[Work task] Find the string "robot" in the records and copy each line where it occurs.

[Material for this task]
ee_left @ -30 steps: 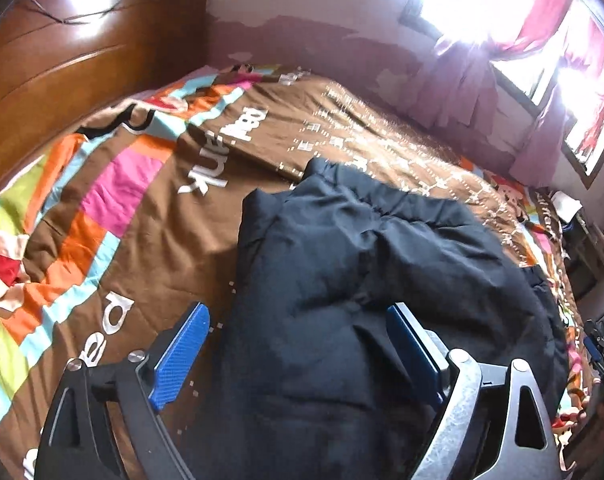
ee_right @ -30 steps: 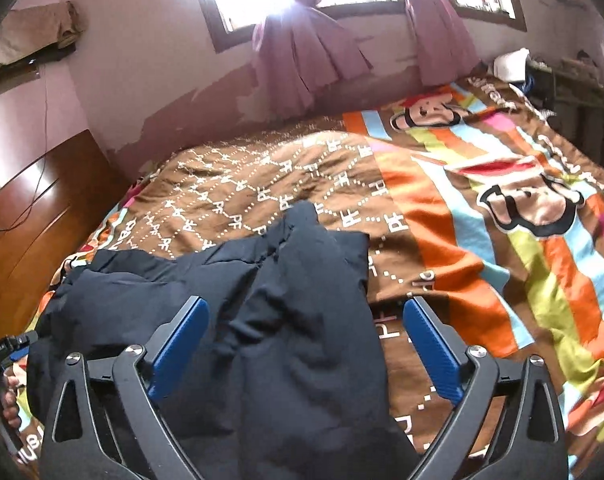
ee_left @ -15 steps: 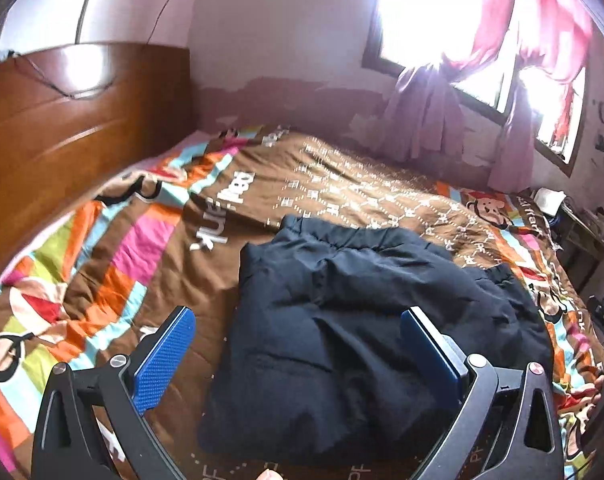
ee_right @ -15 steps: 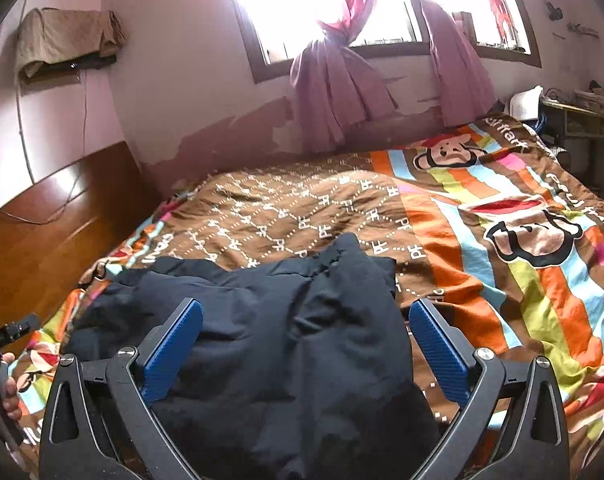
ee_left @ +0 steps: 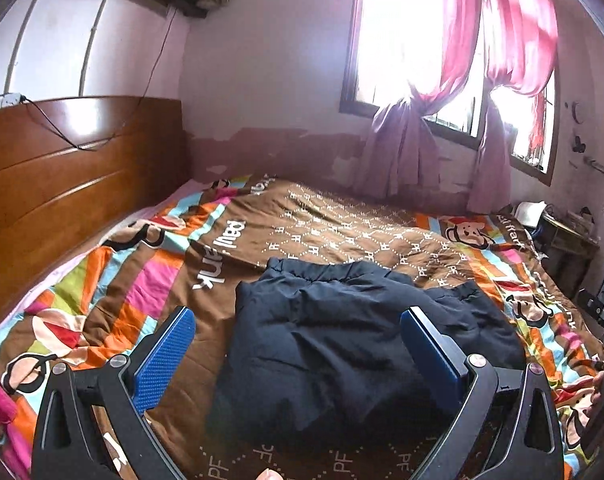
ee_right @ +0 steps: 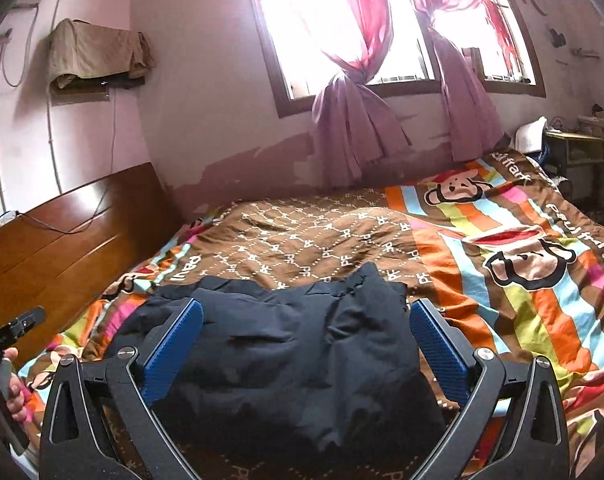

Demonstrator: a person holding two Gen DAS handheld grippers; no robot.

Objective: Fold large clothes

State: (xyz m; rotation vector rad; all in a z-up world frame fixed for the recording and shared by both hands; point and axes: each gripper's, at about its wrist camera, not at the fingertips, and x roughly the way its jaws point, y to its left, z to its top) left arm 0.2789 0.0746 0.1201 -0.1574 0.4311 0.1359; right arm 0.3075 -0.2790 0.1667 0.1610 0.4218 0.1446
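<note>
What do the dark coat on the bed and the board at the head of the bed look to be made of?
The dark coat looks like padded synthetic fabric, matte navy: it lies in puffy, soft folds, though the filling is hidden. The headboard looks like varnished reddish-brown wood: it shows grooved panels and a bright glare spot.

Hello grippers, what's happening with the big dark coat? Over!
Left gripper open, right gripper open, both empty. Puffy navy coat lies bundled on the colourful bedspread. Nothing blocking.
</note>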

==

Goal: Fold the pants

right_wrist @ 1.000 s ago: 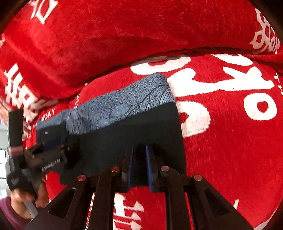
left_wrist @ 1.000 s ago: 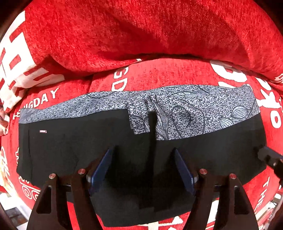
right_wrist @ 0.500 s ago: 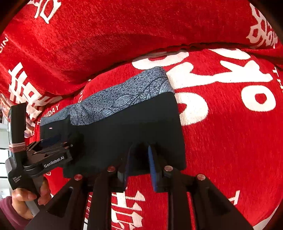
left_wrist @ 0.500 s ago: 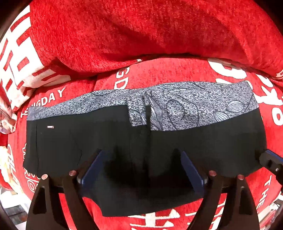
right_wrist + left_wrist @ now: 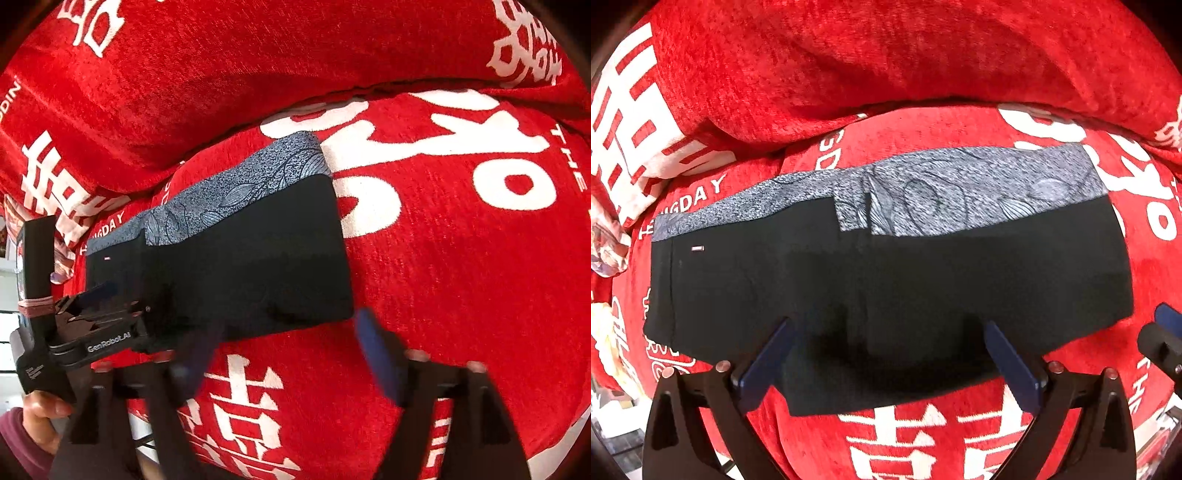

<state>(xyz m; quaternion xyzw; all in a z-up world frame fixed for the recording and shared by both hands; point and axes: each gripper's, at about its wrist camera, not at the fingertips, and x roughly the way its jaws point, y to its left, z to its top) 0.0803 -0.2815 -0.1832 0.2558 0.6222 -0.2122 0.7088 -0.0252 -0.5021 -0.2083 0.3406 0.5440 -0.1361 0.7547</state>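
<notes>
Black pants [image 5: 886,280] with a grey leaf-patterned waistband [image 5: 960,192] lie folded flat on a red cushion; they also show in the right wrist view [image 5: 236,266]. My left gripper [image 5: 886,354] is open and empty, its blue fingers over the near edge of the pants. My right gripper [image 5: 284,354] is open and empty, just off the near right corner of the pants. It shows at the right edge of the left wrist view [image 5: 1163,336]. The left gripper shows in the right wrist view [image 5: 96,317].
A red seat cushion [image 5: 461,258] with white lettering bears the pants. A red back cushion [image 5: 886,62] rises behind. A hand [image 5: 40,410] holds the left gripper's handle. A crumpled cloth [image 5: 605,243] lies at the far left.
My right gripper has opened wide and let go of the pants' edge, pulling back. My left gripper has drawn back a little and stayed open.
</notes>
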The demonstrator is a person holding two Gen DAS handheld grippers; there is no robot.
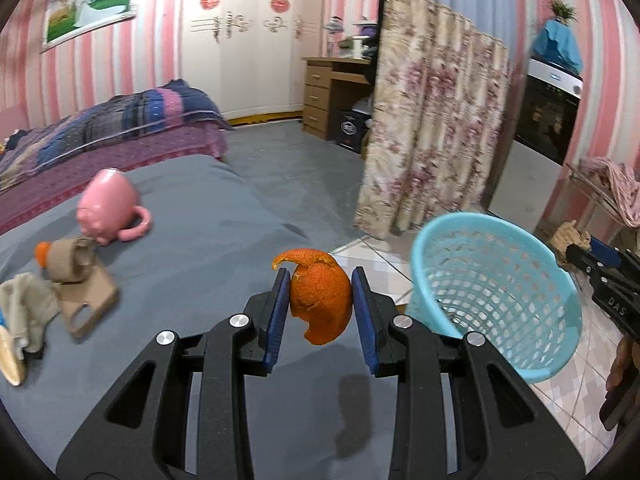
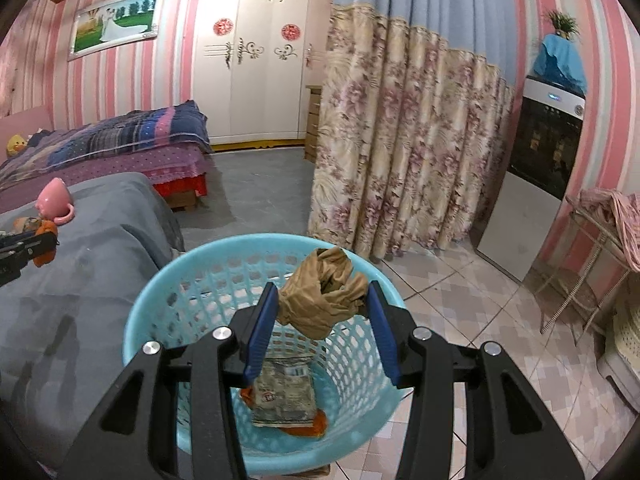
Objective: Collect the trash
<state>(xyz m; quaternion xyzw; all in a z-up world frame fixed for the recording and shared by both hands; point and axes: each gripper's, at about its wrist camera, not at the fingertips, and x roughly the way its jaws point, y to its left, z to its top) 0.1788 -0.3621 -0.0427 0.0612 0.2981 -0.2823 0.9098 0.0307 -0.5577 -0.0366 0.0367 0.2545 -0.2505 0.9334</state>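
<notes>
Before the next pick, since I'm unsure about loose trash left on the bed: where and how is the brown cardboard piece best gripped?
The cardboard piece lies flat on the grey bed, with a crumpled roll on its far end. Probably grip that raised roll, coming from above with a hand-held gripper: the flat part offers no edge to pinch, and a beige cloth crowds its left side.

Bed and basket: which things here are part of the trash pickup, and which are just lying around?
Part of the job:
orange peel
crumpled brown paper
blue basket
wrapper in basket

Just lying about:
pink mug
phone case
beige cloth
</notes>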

[Answer]
Demonstrator: a person holding two Gen DAS handheld grippers; no robot.
The demonstrator is a person holding two Gen DAS handheld grippers; there is no robot.

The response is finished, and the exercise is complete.